Yazı veya imza inkârının sonucu
MADDE 209-

(1) Adi bir senetteki yazı veya imza inkâr edildiğinde, bu konuda bir karar verilinceye kadar, o senet herhangi bir işleme esas alınamaz.

(2) Resmî senetlerdeki yazı veya imza inkâr edildiğinde, senetteki yazı veya imzanın sahteliği, ancak mahkeme kararıyla sabit olursa, bu senet herhangi bir işleme esas alınamaz.

(3) Senede dayanılarak verilmiş olan ihtiyati tedbir, o senet hakkındaki sahtelik iddiasından etkilenmez ve gerektiğinde senet sahibi haklarının korunması için yeni tedbirler talep edebilir.

Madde gerekçesinden:
Sahtelik iddiası adî senetlerde ara sorun veya ayrı bir dava şeklinde,
resmî senetlerde kural olarak ayrı bir dava olarak açılıp incelenecektir.

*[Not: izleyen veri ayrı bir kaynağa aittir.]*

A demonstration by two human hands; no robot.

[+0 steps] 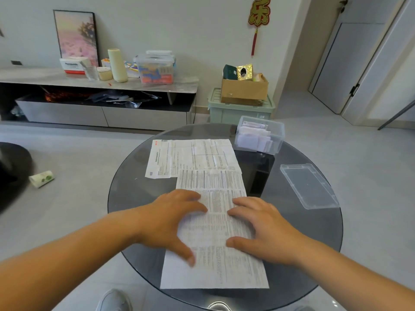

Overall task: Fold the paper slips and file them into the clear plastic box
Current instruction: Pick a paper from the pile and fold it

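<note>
Two hands down on the near paper slip (215,265), which lies unfolded on the glass table (134,176) right in front of the person. Left hand (170,221) sits on its left edge and right hand (262,230) on its right edge, both about mid-length. Fingers of both are spread and pressing the sheet, nothing gripped or pinched. Left thumb is blurred, can't say exactly how it sits.

Orientation: the slip's long axis runs away from the person. Near end is by the table's near rim, far end leans a bit right and overlaps the second sheet (190,156). Crease lines cross it, but it lies flat, with no fold made yet as far as I can see.

Second sheet is unfolded too, long axis left-to-right, past the hands at mid-table.

Further right, the lid (307,187) lies off the box, well apart from the papers.

Far right of the table: clear plastic box (278,131), open, several folded slips (253,135) already inside.

Progress call: partly done. Some are filed, two sheets are left to fold and file. Current step looks like smoothing or lining up for a first fold, probably across the short axis
</note>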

Hukuk mahkemesince, belgenin sahte olmadığına kesin olarak karar verilirse, bu belge konusunda ceza mahkemesince de inceleme yapılmayacağı kabul edilerek, çelişkili kararların ve aynı hususların tekrar incelenmesinin önüne geçilmesi amaçlanmıştır.
Senedin sahteliğine karar verilmesi hâlinde ise ceza hukukundaki kriterlerin ayrıca dikkate alınması gerekir.